Lets review a bit. Will seems to think that "public confidence in markets was at a nadir" in 1938. Um, no. Public confidence in markets reached a nadir in 1933, when half the banks in the country had closed, when Wall Street was essentially out of business, when the Dow stood at its appalling lows, when employment was about 25 percent. In 1933 -- before the New Deal -- there was no securities industry, no banking industry, no mortgage industry, no capital formation or lending of any kind. That year, an estimated 40 percent of home mortgages were in default.
It was only with the passage of New Deal efforts--the SEC, the FDIC, the FSLIC--that the mechanisms of private capital began to kick back into gear. Don't take it from me. Take it from Federal Reserve Chairman Ben Bernanke, who wrote the following in Essays on the Great Depression: "Only with the New Deal's rehabilitation of the financial system in 1933-35 did the economy begin its slow emergence from the Great Depression."...

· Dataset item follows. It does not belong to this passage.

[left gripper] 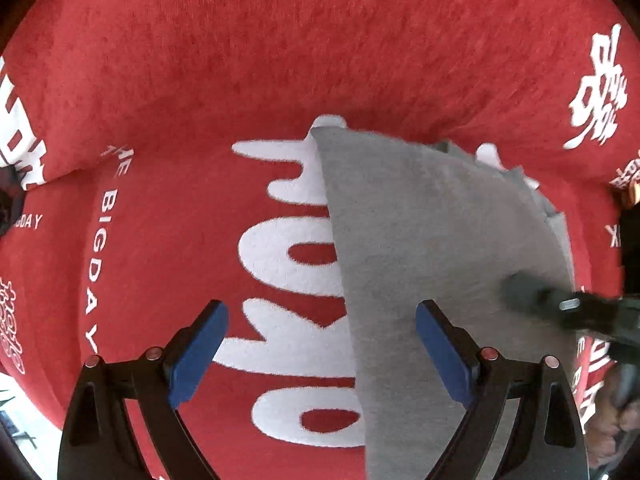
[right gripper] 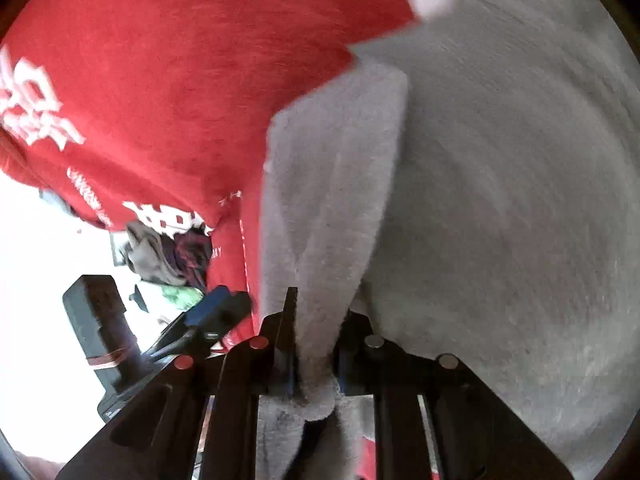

The argument that the New Deal's efforts "perhaps had prolonged, the Depression," is likewise a canard. One would be very hard-pressed to find a serious professional historian--I mean a serious historian, not a think-tank wanker, not an economist, not a journalist--who believes that the New Deal prolonged the Depression.... My confidence in George Will is at a nadir.
A normal person would not argue that the New Deal prolonged the Great Depression. A normal person would require a case that he or she could point to of a country that (a) relied on market forces alone to generate recovery, and (b) recovered fully from its Great Depression. But George Will is not a normal person.